Scompaiono i piccoli allevamenti e aumentano i capi di bestiame nei grandi. Secondo le statistiche di Eurostat dal 2013 al 2016, nei paesi Ue, sono cresciuti gli allevamenti con più di 500 capi e diminuiti quelli con meno di 20. Il tasso di concentrazione, ovvero il numero di animali per ettaro, raggiunge i livelli più elevati in Olanda, l’Italia risulta al tredicesimo posto. Una tendenza che viene confermata, nel piccolo, anche per le aziende che fanno parte dell’area della mozzarella di bufala campana Dop.

SECONDO IL DQA, IL DIPARTIMENTO Qualità Agroalimentare, ente certificatore della Dop, nel 2019 risultavano iscritti all’elenco del Piano dei Controlli della Mozzarella di Bufala Campana Dop 1.209 allevamenti, per un totale di circa 350.000 capi. Quasi la metà degli allevamenti in questione possiedono dai 100 ai 500 capi, mentre solo il 14% possiede meno di 20 animali. Quelli che superano i 500 animali sono il 9%. Gli allevamenti presenti nell’areale di produzione, riporta l’ente certificatore, si sono ridotti di circa 400 unità, negli ultimi 10 anni. La tendenza è inversa se consideriamo, invece, il numero di animali: aumentati di circa 50.000 capi. In Italia, secondo i dati Istat, i bufalini sono passati dai quasi 370 mila del 2014 agli oltre 400.000 del 2018. L’Anagrafe nazionale zootecnica, nel 2019, registrava 2.800 allevamenti, nel 2017, invece, superavano le 3.000 unità.

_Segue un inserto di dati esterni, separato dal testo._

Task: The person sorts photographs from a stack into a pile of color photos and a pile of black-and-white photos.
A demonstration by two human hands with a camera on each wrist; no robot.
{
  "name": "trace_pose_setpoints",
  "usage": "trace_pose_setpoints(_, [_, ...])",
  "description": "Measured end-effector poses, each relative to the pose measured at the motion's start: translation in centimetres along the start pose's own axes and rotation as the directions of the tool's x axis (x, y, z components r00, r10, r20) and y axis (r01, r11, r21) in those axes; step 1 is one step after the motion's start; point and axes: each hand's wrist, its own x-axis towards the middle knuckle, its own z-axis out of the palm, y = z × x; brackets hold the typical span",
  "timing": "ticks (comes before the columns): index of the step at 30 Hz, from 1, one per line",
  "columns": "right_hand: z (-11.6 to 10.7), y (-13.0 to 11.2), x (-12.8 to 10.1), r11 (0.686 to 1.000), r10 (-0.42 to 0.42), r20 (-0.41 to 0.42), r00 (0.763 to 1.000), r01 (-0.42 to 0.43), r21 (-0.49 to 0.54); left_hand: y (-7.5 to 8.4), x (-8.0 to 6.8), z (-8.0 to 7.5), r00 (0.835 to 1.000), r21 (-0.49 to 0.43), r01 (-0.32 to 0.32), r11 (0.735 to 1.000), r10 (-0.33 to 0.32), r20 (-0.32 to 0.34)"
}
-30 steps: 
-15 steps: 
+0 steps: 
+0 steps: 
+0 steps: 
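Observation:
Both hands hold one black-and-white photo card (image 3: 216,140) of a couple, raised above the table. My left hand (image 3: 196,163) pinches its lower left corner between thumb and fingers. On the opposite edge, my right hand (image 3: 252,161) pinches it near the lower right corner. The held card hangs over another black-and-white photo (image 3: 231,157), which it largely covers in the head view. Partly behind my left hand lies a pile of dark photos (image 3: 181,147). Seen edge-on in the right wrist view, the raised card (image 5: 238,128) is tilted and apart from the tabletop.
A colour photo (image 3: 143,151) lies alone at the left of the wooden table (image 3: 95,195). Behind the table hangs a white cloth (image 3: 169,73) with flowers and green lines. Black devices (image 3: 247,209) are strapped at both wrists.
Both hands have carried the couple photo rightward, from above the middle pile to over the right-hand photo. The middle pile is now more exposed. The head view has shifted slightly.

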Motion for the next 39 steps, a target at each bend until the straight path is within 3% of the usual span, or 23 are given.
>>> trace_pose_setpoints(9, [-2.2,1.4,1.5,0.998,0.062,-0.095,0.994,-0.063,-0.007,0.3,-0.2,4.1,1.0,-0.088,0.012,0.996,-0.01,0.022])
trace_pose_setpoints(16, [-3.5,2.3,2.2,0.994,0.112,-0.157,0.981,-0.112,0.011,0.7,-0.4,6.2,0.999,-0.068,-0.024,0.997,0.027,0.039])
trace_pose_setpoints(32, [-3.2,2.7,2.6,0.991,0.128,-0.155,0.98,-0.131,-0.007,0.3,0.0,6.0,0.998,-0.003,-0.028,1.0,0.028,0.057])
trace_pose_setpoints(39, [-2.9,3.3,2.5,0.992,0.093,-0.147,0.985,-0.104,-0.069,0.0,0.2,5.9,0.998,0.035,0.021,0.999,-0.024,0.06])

GLI ALLEVAMENTI DI BUFALE SI TROVANO ormai su tutto il territorio nazionale, anche al Nord. Dalla Lombardia, con 6.000 capi, al Piemonte con 3.000, dal Veneto al Friuli. L’areale di produzione della denominazione di origine protetta (Dop), però, comprende solo quattro regioni: Campania, basso Lazio, la provincia di Foggia e il comune di Venafro, in Molise. Dal punto di vista della produzione la maggior parte (il 90%) è nelle province di Caserta e Salerno.

Il disciplinare della Dop prevede l’uso di latte di bufala proveniente esclusivamente da allevamenti nell’area. Per ottenere un chilogrammo di mozzarella sono necessari circa 4 litri di latte. La produzione si concentra, in particolare, nei mesi che vanno da maggio ad agosto. I tempi sono dettati soprattutto dal consumo di questo alimento, associato all’estate e ai periodi più caldi, come conferma il professor Giuseppe De Rosa, Dipartimento di Agraria dell’Università degli Studi di Napoli: «C’è una certa stagionalità nel consumo e quindi anche il ritmo riproduttivo dell’animale si è dovuto adattare alla richiesta del consumatore». Questo aveva ricadute dirette anche sui produttori di latte: «Molti caseifici facevano un prezzo invernale e uno estivo».

LA SITUAZIONE PER GLI ALLEVATORI è cambiata solo recentemente con l’implementazione della tracciabilità del latte di bufala, per evitare che venga mescolato con altro latte. Il prezzo è aumentato e il latte è molto richiesto. «Prima era il caseificio a farla da padrone adesso sono le aziende agricole ad avere il coltello dalla parte del manico» sottolinea il professore dell’Università di Napoli e aggiunge: «Il prezzo è passato da 1,20 a 1,40 al litro». Secondo Clal, il portale del settore lattiero caseario, il prezzo del latte di bufala destinato alla Dop nel 2020 ha toccato quota 1,55 euro al litro.

NEL 2019 SONO STATE PRODOTTE più di 50.000 tonnellate di mozzarella, in crescita rispetto all’anno precedente. L’export rappresenta una percentuale importante delle vendite, circa il 32%, nel 2017. I paesi che importano il formaggio sono: Francia, Germania, Gran Bretagna, Stati Uniti, Svizzera e Spagna. Per tutelarsi dall’effetto Brexit il consorzio ha registrato il marchio in Gran Bretagna, ottenendo la protezione nazionale. Il Regno Unito, infatti, è il terzo paese per l’esportazione della bufala Dop. Nel 2020, inoltre, è stato firmato un accordo che consente la tutela della mozzarella di bufala DOP anche in Cina.

IN ITALIA I MAGGIORI CONSUMATORI si trovano nelle regioni del Nord, dove a farla da padrone è la grande distribuzione. Da uno studio di Svimez del 2019 emerge che il fatturato delle imprese della filiera della mozzarella nel 2017 è stato pari a 577 milioni di euro e avrebbe generato un volume d’affari di 1,2 miliardi.